### [WORK INSTRUCTION]
Work through the material below and tally the lines holding "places"; only the tally should be returned.

### [THE INPUT]

○ ○ ○

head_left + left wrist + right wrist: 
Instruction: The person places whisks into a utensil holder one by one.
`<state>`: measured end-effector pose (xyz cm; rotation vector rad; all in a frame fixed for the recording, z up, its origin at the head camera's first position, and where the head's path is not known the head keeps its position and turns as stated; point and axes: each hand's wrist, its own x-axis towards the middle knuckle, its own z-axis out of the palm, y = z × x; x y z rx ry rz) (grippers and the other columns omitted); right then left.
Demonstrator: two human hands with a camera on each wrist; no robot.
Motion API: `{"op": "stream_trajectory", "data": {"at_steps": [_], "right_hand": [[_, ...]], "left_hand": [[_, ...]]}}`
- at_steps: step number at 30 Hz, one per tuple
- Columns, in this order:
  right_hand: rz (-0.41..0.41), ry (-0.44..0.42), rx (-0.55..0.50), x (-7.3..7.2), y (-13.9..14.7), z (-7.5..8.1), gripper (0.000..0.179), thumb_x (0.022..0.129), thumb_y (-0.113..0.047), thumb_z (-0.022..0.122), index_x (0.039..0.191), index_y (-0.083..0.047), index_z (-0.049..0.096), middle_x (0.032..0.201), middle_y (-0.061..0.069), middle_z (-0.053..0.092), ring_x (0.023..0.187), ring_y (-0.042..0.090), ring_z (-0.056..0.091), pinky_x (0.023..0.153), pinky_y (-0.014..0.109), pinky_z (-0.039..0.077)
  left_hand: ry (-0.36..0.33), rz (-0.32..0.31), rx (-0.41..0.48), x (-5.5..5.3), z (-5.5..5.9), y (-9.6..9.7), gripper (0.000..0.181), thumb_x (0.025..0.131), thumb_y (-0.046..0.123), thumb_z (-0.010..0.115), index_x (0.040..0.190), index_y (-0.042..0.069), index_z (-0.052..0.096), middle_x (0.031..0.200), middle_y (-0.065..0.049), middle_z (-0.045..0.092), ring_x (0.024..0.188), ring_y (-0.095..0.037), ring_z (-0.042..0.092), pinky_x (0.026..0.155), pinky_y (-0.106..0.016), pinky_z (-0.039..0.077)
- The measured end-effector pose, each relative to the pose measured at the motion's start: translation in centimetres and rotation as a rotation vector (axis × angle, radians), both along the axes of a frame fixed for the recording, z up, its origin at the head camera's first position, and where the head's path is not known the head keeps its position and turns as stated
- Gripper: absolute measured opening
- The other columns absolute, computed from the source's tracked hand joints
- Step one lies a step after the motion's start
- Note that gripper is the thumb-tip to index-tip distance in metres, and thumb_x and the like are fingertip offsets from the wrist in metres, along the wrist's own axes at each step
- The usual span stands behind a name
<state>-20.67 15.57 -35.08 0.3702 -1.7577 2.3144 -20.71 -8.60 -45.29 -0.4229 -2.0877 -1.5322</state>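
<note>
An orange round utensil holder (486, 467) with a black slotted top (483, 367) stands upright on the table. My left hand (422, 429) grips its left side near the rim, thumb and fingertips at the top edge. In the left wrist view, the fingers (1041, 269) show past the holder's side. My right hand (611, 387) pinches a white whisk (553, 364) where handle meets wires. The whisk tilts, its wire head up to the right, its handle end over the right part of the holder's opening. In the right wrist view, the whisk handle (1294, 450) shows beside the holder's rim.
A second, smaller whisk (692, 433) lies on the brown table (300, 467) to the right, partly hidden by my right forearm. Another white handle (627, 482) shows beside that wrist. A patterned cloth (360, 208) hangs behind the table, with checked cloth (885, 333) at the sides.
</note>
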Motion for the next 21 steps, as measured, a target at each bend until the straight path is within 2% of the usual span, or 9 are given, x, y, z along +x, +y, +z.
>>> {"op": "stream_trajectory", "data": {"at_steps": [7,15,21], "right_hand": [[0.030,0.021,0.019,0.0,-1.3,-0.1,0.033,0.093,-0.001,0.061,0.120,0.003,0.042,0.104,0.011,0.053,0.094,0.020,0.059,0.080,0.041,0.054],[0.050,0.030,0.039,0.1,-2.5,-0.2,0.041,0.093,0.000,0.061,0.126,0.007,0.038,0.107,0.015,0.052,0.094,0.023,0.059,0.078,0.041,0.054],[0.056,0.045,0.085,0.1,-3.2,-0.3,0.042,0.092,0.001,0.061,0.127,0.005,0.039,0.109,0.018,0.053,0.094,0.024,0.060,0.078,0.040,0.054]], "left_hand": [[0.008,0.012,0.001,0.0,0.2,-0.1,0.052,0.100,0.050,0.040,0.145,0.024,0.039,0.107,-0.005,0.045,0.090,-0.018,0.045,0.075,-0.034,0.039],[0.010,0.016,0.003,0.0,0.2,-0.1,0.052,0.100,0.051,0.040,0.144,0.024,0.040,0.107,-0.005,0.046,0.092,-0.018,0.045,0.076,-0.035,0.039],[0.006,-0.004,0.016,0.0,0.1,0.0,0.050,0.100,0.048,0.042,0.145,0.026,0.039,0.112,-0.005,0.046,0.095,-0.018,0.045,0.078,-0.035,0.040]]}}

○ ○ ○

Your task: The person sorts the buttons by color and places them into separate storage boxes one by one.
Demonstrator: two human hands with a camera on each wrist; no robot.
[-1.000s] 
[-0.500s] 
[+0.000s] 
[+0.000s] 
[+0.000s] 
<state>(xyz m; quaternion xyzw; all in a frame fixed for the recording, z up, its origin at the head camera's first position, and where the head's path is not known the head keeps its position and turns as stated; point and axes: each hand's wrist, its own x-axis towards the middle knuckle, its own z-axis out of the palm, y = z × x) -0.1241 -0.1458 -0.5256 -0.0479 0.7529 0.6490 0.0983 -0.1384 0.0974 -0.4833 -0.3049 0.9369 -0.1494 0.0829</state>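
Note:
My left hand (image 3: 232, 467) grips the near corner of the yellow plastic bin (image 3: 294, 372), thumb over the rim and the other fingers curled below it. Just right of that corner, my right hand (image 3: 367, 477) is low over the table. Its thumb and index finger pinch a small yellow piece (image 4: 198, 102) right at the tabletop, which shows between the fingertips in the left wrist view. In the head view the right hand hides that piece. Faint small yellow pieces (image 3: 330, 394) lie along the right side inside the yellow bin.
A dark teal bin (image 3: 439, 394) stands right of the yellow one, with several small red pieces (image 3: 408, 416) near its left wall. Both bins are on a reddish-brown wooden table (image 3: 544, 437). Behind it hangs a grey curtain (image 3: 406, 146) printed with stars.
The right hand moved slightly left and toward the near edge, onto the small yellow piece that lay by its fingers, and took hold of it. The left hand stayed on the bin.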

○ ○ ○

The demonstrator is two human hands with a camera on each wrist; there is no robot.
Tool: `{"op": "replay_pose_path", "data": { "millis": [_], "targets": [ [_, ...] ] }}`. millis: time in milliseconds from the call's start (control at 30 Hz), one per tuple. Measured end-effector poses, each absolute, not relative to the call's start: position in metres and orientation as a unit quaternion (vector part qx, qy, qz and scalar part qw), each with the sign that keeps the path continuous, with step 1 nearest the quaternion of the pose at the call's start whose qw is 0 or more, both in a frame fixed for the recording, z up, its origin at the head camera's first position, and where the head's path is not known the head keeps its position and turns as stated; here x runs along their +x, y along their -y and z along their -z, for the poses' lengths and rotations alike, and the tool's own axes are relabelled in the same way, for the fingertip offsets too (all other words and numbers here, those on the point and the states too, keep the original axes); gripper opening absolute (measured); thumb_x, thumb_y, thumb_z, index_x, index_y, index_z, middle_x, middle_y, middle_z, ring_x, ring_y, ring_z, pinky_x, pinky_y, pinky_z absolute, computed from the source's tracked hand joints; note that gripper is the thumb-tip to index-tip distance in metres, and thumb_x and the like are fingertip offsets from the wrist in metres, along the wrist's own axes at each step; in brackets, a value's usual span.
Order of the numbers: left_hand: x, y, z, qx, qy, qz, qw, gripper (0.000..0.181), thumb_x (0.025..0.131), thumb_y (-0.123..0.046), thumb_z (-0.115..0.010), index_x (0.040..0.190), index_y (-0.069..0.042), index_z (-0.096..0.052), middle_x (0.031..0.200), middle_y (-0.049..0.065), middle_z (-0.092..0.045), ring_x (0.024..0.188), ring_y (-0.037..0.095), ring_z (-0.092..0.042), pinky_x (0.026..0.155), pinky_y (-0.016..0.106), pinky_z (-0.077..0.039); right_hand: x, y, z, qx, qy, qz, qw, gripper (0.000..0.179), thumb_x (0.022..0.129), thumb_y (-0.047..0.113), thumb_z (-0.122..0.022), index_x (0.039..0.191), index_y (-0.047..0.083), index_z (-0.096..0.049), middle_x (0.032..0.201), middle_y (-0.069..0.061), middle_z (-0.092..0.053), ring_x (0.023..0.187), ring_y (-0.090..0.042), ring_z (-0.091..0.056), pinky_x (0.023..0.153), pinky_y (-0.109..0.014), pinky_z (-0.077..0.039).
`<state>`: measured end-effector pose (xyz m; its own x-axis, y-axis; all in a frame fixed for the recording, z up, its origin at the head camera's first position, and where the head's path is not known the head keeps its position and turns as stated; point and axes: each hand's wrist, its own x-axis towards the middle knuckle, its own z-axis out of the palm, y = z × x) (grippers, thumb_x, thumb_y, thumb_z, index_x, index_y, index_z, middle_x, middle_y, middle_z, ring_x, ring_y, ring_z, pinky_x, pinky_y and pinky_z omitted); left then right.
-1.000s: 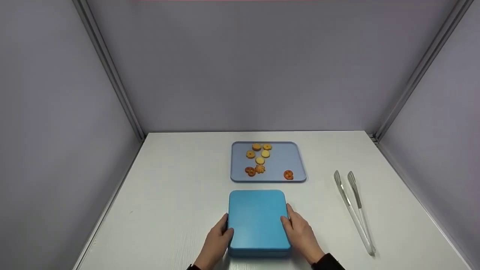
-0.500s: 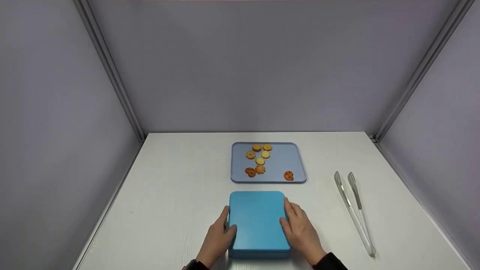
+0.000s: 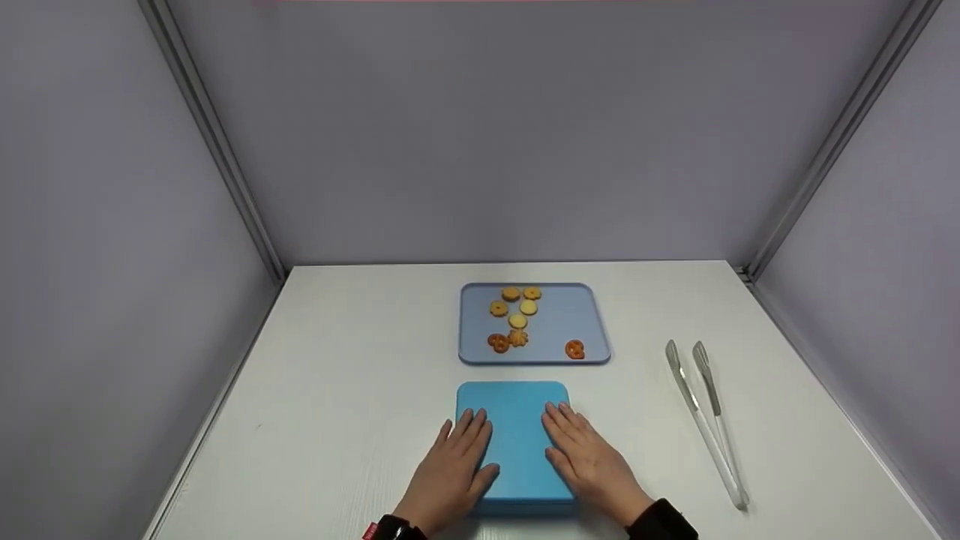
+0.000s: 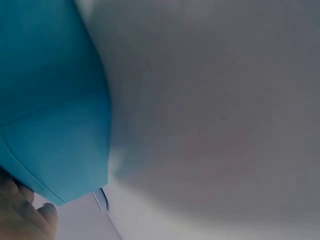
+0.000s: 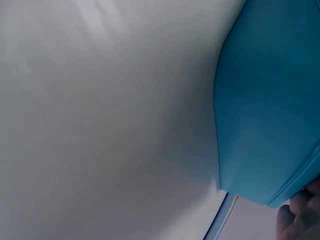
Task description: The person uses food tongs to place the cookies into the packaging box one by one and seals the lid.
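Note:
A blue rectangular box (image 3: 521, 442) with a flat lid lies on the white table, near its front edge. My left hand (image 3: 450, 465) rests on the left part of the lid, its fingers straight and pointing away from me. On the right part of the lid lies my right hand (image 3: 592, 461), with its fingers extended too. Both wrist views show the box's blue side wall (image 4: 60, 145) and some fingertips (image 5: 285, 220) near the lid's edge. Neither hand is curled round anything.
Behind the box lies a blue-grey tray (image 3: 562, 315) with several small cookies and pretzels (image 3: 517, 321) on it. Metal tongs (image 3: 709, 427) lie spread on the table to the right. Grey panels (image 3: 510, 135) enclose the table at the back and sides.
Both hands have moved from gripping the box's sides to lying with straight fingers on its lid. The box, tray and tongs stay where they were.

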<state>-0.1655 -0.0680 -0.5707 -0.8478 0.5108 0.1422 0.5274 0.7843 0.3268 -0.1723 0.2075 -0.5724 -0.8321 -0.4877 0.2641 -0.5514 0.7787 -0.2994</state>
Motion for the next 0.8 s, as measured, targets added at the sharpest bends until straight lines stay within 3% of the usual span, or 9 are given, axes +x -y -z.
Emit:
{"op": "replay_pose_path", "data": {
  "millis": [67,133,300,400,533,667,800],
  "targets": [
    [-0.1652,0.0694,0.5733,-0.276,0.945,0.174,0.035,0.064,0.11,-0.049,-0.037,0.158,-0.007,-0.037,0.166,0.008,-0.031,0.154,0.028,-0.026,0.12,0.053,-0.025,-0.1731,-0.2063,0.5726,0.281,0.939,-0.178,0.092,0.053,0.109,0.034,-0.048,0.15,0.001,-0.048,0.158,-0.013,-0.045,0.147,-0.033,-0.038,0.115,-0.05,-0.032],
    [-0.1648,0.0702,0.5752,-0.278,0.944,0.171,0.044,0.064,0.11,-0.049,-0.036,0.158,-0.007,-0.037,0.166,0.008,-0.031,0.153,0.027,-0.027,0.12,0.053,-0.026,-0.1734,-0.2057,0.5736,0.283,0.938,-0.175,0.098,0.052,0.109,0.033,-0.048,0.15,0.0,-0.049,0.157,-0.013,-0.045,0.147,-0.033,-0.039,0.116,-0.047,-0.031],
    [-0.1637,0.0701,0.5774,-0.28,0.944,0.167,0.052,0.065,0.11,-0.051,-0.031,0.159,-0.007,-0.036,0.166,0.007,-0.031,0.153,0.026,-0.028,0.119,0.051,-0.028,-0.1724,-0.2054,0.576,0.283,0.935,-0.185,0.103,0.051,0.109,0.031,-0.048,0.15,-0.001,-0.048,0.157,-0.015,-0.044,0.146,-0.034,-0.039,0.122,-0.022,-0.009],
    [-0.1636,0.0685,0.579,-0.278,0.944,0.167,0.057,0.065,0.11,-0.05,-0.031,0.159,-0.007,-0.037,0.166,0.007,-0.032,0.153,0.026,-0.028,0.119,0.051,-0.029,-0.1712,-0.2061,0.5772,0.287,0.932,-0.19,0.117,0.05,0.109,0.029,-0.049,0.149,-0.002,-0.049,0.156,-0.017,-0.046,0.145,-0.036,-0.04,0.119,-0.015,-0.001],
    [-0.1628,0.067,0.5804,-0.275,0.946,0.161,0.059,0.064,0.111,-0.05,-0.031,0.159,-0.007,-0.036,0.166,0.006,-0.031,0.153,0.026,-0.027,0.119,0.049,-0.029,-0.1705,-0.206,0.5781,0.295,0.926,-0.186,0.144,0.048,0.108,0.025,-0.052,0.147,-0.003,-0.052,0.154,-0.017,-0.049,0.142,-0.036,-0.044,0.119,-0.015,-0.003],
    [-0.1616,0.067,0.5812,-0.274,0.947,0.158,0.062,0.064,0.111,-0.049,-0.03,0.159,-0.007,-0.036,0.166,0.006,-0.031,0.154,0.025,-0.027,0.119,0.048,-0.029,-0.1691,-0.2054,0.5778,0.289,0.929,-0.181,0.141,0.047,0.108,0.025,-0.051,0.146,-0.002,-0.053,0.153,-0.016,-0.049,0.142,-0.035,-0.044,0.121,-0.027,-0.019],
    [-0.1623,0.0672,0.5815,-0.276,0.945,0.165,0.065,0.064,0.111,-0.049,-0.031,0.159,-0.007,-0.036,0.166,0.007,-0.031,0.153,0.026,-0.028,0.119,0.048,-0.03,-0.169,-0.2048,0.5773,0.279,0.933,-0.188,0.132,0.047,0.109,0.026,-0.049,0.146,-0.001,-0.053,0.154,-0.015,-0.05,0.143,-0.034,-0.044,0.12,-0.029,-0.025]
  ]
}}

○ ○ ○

### [EXPECTED ANSWER]
2